## EXERCISE:
Give only the number of lines in the records that include the string "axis".

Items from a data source

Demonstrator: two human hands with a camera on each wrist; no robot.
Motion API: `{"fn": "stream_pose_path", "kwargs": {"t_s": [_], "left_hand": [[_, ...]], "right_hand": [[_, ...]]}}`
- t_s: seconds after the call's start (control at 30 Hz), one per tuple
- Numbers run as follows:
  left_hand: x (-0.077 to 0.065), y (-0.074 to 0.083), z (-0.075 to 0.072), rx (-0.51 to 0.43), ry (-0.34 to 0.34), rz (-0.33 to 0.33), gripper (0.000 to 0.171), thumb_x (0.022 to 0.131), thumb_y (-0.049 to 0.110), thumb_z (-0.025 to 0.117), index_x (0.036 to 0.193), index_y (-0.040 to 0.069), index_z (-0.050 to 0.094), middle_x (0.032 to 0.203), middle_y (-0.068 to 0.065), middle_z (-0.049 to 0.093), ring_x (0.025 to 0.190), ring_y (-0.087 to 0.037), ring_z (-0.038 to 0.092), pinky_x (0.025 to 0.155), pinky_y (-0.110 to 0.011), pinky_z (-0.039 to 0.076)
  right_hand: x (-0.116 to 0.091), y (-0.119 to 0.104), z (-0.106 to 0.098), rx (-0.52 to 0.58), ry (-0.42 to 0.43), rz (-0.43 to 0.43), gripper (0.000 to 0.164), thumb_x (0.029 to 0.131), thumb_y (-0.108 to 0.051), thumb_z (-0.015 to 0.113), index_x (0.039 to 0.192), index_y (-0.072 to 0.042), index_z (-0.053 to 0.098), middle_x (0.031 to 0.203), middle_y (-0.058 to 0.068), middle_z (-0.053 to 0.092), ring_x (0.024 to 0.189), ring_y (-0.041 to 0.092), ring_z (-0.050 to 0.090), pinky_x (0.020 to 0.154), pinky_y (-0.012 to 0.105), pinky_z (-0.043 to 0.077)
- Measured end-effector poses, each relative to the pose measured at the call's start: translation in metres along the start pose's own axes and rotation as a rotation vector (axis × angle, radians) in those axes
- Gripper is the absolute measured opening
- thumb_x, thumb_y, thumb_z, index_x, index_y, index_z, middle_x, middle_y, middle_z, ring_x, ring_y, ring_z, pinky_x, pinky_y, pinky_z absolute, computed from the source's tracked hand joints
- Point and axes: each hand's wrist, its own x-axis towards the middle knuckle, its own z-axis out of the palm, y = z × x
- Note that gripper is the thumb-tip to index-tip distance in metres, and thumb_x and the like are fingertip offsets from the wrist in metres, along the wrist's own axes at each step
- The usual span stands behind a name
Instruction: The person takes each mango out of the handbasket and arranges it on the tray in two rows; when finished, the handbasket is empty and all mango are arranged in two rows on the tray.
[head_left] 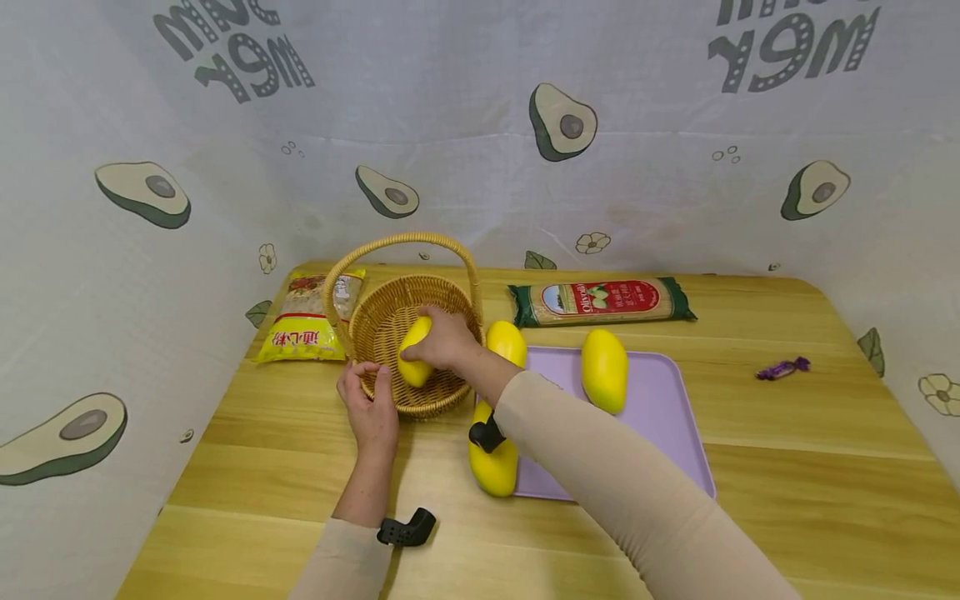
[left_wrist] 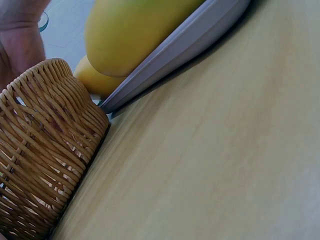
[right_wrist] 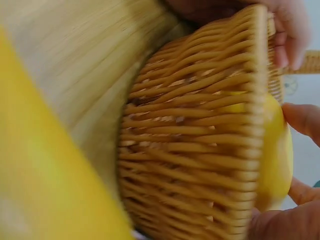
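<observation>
A round wicker basket point(head_left: 375, 312) with a tall arched handle stands on the table. My left hand point(head_left: 372, 417) grips its near-left rim, fingertips over the edge, as the right wrist view also shows. Inside the basket's opening, my right hand point(head_left: 447, 340) holds a yellow mango point(head_left: 415, 375) between thumb and fingers. In the right wrist view that mango point(right_wrist: 276, 155) shows above the rim, blurred. To the right is a lilac tray point(head_left: 660, 417) with a mango point(head_left: 604, 371) on it. Two more mangoes point(head_left: 506, 340) lie along the tray's left edge, partly behind my right arm.
A yellow bag of pasta point(head_left: 300, 329) lies left of the basket, partly behind its handle. Behind the tray lies a long spaghetti pack point(head_left: 600, 302) with green ends. A purple wrapped candy point(head_left: 783, 369) is on the right of the table. A patterned curtain point(head_left: 480, 183) hangs behind.
</observation>
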Motion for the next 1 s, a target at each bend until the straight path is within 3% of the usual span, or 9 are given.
{"fn": "stream_pose_path", "kwargs": {"t_s": [0.2, 0.53, 0.8, 1.0], "left_hand": [[0.000, 0.000, 0.000, 0.010, 0.009, 0.004, 0.016, 0.100, 0.019, 0.059, 0.106, 0.006, 0.052, 0.157, -0.016, 0.027, 0.155, -0.034, 0.020, 0.126, -0.058, 0.014], [0.000, -0.001, -0.001, 0.003, 0.004, 0.006, 0.012, 0.100, 0.018, 0.058, 0.104, 0.008, 0.052, 0.157, -0.017, 0.026, 0.155, -0.035, 0.019, 0.126, -0.059, 0.015], [0.001, -0.003, -0.001, -0.021, 0.005, 0.025, 0.015, 0.101, 0.016, 0.059, 0.105, 0.004, 0.052, 0.156, -0.019, 0.026, 0.155, -0.036, 0.018, 0.126, -0.059, 0.014], [-0.001, -0.004, -0.001, -0.033, 0.008, 0.044, 0.021, 0.101, 0.014, 0.060, 0.108, -0.002, 0.051, 0.154, -0.020, 0.027, 0.154, -0.038, 0.018, 0.125, -0.062, 0.015]], "right_hand": [[-0.010, -0.016, -0.014, 0.050, 0.028, -0.078, 0.079, 0.083, -0.026, 0.084, 0.152, -0.023, 0.046, 0.144, 0.021, 0.044, 0.119, 0.033, 0.057, 0.090, 0.041, 0.057], [-0.042, -0.022, -0.048, 0.006, -0.053, -0.212, 0.082, 0.083, -0.028, 0.083, 0.155, -0.027, 0.043, 0.150, 0.017, 0.042, 0.123, 0.032, 0.053, 0.091, 0.044, 0.057], [-0.069, 0.000, -0.073, -0.065, -0.137, -0.281, 0.085, 0.081, -0.026, 0.084, 0.155, -0.029, 0.041, 0.148, 0.012, 0.046, 0.119, 0.030, 0.055, 0.088, 0.042, 0.055], [-0.095, 0.027, -0.093, -0.089, -0.195, -0.311, 0.090, 0.082, -0.025, 0.084, 0.158, -0.027, 0.036, 0.161, 0.008, 0.037, 0.129, 0.030, 0.051, 0.099, 0.049, 0.053]]}}
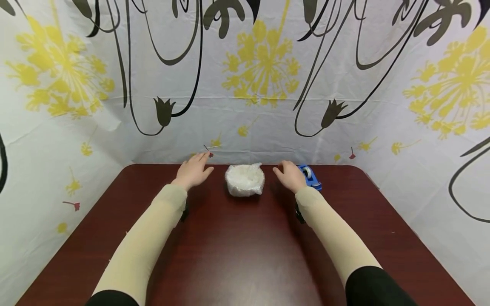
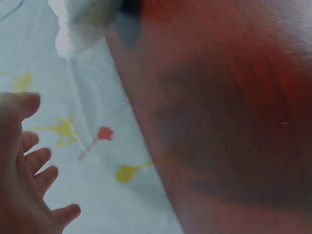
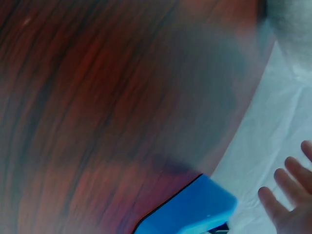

## YOUR SOLUTION:
2